Chen Hao dejó su caja de té en la mesa, serio.
Tras un poco de plática, Qiao Lina llevó a Wen Ruan y a Wen Qinqin a recorrer el departamento.
Eran 130 metros cuadrados, tres recámaras, con distribución funcional y una decoración cálida y con estilo. El balcón al este ofrecía una vista preciosa de la ciudad.
Los muebles y electrodomésticos de alta gama, y el diseño cuidadoso, reflejaban la calidad del hogar. Tener una residencia así en el corazón de Yan City era una señal innegable de éxito.
Mientras las dos primas admiraban el lugar, la envidia se les notaba en la cara.
Al ver eso, la sonrisa de Qiao Lina se volvió aún más brillante. Al fin y al cabo, alcanzar esa vida y lucirla ante la familia le traía enorme satisfacción.
De vuelta en la sala, Tang Song tomaba una Coca bien fría, con la mente divagando mientras observaba a Wen Ruan.
Ella parecía particularmente fascinada con el departamento. Tal vez esto podría ser una clave para sorprenderla más adelante.
Al mediodía por fin llegó la comida, y la mesa se llenó de platillos.
“¡Toc, toc!”
Sonó el timbre.
Qiao Lina abrió con una sonrisa alegre.
—¡Xiaoman! ¡Llegaste al tiro!
Entró una chica vivaz, de unos 20 años, con corte corto y chic. Saludó con voz dulce:
—¡Hermana Wen Ruan, hermana Qinqin, hermana Ziqi, buenas tardes!
—¡Xiaoman!
—¡Siéntate, Xiaoman!
Chen Xiaoman se acercó brincando a la mesa; la mirada se le detuvo un segundo en Tang Song. Las mejillas se le tiñeron de rojo y desvió la vista.

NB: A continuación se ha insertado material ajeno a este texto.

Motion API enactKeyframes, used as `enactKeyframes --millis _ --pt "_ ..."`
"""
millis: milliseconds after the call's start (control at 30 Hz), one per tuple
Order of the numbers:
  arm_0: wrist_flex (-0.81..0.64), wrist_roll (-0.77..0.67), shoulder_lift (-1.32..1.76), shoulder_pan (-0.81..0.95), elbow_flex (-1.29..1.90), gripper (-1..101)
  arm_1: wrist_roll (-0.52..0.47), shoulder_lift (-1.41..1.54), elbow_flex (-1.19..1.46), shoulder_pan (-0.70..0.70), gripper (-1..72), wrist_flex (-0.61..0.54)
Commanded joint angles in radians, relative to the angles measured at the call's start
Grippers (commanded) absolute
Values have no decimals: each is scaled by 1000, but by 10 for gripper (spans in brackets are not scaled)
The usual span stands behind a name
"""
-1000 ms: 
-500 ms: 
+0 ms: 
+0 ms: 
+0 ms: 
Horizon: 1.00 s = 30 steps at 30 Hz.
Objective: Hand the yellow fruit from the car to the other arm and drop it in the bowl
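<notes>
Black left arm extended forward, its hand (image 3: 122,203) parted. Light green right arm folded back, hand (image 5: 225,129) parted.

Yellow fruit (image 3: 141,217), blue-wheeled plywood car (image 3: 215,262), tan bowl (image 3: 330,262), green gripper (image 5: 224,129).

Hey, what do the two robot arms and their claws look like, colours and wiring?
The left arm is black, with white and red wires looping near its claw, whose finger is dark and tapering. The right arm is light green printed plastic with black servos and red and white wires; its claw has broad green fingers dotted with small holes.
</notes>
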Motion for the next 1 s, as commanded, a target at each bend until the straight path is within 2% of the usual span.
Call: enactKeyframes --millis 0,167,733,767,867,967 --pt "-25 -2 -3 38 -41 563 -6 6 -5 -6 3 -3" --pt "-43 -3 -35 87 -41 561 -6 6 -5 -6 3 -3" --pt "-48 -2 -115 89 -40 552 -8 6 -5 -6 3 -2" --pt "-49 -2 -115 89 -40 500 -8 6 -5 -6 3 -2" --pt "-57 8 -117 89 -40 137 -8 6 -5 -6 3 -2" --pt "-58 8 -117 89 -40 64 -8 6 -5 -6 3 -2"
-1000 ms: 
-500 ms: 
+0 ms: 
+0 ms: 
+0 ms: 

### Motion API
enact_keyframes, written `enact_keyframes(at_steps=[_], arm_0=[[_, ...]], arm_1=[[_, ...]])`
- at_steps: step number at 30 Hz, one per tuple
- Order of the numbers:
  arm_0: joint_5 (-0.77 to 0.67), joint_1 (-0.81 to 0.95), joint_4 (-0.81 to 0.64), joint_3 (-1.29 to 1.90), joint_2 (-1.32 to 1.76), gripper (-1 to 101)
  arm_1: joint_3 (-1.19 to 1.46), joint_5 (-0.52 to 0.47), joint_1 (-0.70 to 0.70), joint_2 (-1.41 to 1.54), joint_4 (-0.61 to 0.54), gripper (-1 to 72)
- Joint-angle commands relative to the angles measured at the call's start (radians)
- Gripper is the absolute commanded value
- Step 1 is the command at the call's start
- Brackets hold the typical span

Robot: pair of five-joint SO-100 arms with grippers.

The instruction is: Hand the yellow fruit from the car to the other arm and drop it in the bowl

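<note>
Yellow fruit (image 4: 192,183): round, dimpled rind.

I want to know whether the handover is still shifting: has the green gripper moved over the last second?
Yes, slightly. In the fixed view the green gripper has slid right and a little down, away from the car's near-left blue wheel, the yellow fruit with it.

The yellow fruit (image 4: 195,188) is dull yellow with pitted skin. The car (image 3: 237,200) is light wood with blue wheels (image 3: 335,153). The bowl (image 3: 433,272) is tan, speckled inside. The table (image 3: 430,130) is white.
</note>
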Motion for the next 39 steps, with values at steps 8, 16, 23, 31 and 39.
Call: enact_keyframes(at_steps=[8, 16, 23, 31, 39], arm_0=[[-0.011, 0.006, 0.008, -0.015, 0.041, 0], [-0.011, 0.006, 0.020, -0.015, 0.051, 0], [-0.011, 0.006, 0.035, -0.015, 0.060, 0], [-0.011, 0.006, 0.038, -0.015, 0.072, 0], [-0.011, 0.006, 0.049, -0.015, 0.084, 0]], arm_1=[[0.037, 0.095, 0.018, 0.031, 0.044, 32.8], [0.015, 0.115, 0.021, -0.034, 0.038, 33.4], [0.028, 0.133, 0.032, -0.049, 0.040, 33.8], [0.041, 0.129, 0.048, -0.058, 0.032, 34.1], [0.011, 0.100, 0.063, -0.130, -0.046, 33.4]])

Volteando hacia Chen Hao, dijo:
—¿Así que este es tu novio, hermana Qinqin? ¡Está más guapo que en sus fotos!
—Barbera —se rió Wen Qinqin—. Te debo un té con leche por esa.
Chen Hao asintió con cortesía.
—Hola, Xiaoman.
—¡Hola!
Entonces Chen Xiaoman miró a Tang Song con los ojos bien abiertos.
—Hermana Wen Ruan, ¿este guapo es Gu Cheng? Todos dicen que es increíble, pero no pensé que fuera tan bien parecido—¡mejor que los galanes del campus!
Tang Song alzó una ceja y miró con curiosidad a Wen Ruan.
A ella se le endureció la sonrisa y explicó rápido:
—Gu Cheng fue una cita a ciegas que me arregló la familia. Casi no convivimos.
Al oírlo, Chen Xiaoman ahogó un gritito y se tapó la boca.
—¡Ay, no! Perdón, he estado fuera estudiando y no sé bien tu situación. ¡Qué imprudente yo!
—Ajá —asintió Tang Song con calma.
A Wen Ruan se le encogió el corazón; instintivamente tomó la mano de él.
—No le des vueltas. Luego te explico.
Una fuerte urgencia la sobrepasó y se le olvidó disimular sus sentimientos.
Al otro lado de la mesa, Chen Xiaoman se mordió el labio, dándose cuenta de que podía haber metido la pata. Rápido sacó el celular, tomó una foto y la mandó al chat familiar, con la esperanza de redimirse.